Non sapevo che potessi arrivare a tanto, io che aprivo bocca
stando attento alle parole che ne uscivano, io che le controllavo ad una ad una
come le maestre di un tempo controllavano scrupolosamente le mani e le unghie dei
loro alunni. E se una di loro mi sembrava sospetta, per la vaga assonanza o la
possibile sovrapposizione di significati con una di quelle parole che la buona
educazione repudia, non potendo cancellarla dalla mia mente, la toglievo di peso
dalla frase, la mettevo in un angolo e la lasciavo in castigo come si faceva
con i bambini monelli.
Ora queste parole me le ritrovo in prima linea a combattere
i principi stessi che animavano il mio discorrere. Sorde a ogni richiamo sono diventate
indomabili e sfuggono completamente al mio controllo. Mi sentiste! Sono
parolacce, turpiloqui e oscenità. Non proferisco una frase senza offendere con
tutta la volgarità di cui sono capace, non c’è una parola che non sia scurrile,
indecente o scandalosa. E sentiste come le dico! Non tra i denti, timidamente e
senza convinzione: sono declamate, coraggiose, militanti. Se le parole avessero
dei piedi le mie indosserebbero gli scarponi dei militari.

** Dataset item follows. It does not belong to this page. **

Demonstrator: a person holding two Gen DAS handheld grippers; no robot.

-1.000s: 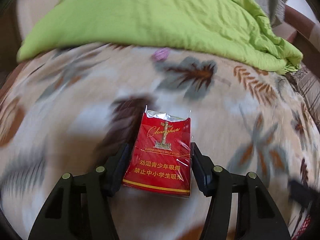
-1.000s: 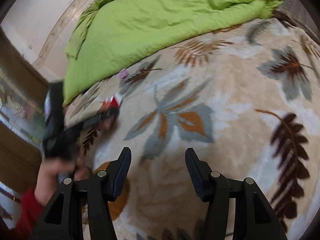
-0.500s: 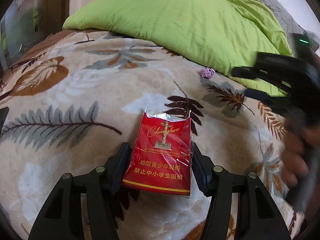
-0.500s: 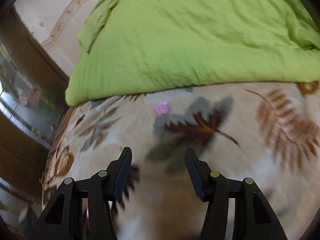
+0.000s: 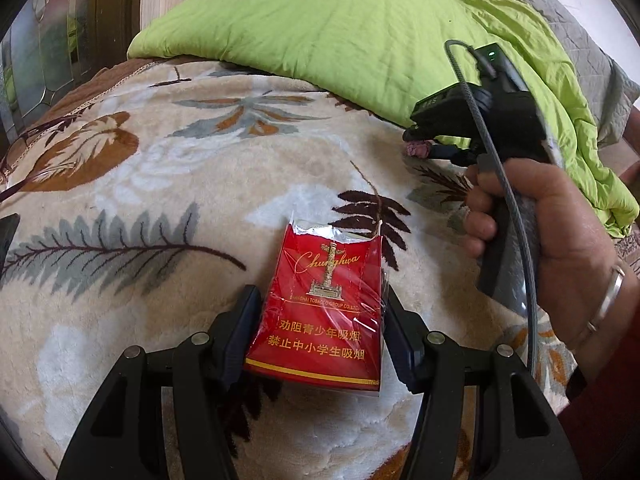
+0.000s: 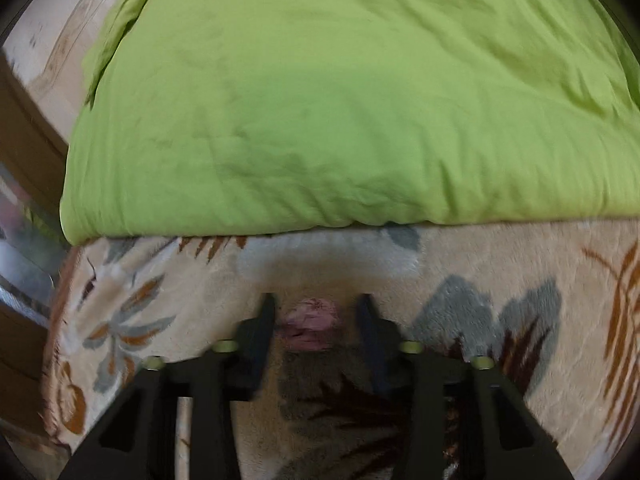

Tutto è cominciato quella volta in cui chinandomi leggermente
per compiere qualche operazione che ho ormai dimenticato, non ricordandomi di
aver messo il cellulare nel taschino della camicia, questo mi è caduto nel
water. Nonostante fui pronto a recuperarlo – non erano passati più di tre
secondi – l’acqua era penetrata in tutti i suoi meccanismi interni rendendolo
inservibile, a meno che… a meno che lo immergessi immediatamente nel riso e
aspettassi il miracolo. Ci fu. Il riso aveva assorbito tutta l’umidità e mi
permise di parlare col mio vecchio
telefonino come facevo prima. Non esattamente…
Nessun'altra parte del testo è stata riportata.